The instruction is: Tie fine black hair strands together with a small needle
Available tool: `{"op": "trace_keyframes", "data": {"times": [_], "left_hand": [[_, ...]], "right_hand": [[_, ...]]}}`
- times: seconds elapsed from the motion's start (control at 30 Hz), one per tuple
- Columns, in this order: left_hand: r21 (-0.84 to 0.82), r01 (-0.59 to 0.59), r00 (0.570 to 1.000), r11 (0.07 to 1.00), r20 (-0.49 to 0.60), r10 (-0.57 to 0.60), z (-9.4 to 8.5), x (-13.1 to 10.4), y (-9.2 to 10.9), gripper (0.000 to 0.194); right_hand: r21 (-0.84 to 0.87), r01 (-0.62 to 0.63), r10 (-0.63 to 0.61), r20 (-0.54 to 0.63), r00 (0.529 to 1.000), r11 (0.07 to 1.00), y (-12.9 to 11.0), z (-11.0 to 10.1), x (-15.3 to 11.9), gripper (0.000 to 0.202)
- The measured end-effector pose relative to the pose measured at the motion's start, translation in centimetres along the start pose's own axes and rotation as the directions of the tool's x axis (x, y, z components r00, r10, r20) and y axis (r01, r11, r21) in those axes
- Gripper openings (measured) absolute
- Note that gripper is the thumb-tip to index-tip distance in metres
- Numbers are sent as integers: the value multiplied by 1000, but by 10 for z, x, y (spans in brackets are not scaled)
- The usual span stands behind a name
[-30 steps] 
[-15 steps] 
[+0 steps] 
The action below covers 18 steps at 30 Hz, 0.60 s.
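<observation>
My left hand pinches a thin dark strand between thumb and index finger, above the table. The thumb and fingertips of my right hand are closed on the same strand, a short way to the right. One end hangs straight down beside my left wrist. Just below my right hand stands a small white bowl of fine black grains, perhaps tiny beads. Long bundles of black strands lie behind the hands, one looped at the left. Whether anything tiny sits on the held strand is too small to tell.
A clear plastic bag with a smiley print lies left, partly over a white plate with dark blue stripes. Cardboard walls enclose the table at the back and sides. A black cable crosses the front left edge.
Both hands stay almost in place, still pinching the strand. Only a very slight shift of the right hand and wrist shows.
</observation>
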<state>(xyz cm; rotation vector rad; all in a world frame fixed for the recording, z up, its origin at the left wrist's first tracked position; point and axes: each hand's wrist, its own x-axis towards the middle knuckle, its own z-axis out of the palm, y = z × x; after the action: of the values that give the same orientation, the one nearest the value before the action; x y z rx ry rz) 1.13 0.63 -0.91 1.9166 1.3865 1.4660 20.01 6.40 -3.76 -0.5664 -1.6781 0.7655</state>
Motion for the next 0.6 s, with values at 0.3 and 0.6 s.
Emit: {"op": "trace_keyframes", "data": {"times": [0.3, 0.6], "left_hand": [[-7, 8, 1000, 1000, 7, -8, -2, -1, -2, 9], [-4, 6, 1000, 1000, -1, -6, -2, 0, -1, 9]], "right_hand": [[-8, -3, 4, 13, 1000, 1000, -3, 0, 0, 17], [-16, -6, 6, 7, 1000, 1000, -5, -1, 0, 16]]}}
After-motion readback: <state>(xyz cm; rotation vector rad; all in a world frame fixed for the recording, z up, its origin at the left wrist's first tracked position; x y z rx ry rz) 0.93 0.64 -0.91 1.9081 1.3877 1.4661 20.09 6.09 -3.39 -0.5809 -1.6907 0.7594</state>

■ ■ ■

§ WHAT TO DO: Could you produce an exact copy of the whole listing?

§ RESPONSE TO THIS EXERCISE:
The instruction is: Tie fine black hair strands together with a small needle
Available tool: `{"op": "trace_keyframes", "data": {"times": [_], "left_hand": [[_, ...]], "right_hand": [[_, ...]]}}`
- times: seconds elapsed from the motion's start (control at 30 Hz), one per tuple
- Columns, in this order: left_hand: r21 (-0.84 to 0.82), r01 (-0.59 to 0.59), r00 (0.570 to 1.000), r11 (0.07 to 1.00), r20 (-0.49 to 0.60), r10 (-0.57 to 0.60), z (-9.4 to 8.5), x (-13.1 to 10.4), y (-9.2 to 10.9), gripper (0.000 to 0.194); right_hand: r21 (-0.84 to 0.87), r01 (-0.62 to 0.63), r10 (-0.63 to 0.61), r20 (-0.54 to 0.63), r00 (0.529 to 1.000), r11 (0.07 to 1.00), y (-12.9 to 11.0), z (-11.0 to 10.1), x (-15.3 to 11.9), gripper (0.000 to 0.202)
- The measured end-effector pose relative to the pose measured at the motion's start, translation in centimetres along the start pose's own axes and rotation as the directions of the tool's x axis (x, y, z components r00, r10, r20) and y axis (r01, r11, r21) in those axes
- Gripper openings (measured) absolute
- Note that gripper is the thumb-tip to index-tip distance in metres
- Numbers are sent as integers: the value multiplied by 1000, but by 10 for z, x, y (spans in brackets are not scaled)
- The usual span stands behind a name
[-30 steps] 
[-15 steps] 
[+0 steps] 
The action below covers 18 steps at 30 Hz, 0.60 s.
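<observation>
My left hand pinches a thin dark strand between thumb and index finger, above the table. The thumb and fingertips of my right hand are closed on the same strand, a short way to the right. One end hangs straight down beside my left wrist. Just below my right hand stands a small white bowl of fine black grains, perhaps tiny beads. Long bundles of black strands lie behind the hands, one looped at the left. Whether anything tiny sits on the held strand is too small to tell.
A clear plastic bag with a smiley print lies left, partly over a white plate with dark blue stripes. Cardboard walls enclose the table at the back and sides. A black cable crosses the front left edge.
Both hands stay almost in place, still pinching the strand. Only a very slight shift of the right hand and wrist shows.
</observation>
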<state>(xyz cm; rotation vector rad; all in a world frame fixed for the recording, z up, its origin at the left wrist's first tracked position; point and axes: each hand's wrist, its own x-axis towards the middle knuckle, its own z-axis out of the palm, y = z × x; after the action: of the values that give the same orientation, the one nearest the value before the action; x y z rx ry rz) 1.13 0.63 -0.91 1.9166 1.3865 1.4660 20.01 6.40 -3.76 -0.5664 -1.6781 0.7655</state>
Motion for the next 0.6 s, with values at 0.3 and 0.6 s.
Emit: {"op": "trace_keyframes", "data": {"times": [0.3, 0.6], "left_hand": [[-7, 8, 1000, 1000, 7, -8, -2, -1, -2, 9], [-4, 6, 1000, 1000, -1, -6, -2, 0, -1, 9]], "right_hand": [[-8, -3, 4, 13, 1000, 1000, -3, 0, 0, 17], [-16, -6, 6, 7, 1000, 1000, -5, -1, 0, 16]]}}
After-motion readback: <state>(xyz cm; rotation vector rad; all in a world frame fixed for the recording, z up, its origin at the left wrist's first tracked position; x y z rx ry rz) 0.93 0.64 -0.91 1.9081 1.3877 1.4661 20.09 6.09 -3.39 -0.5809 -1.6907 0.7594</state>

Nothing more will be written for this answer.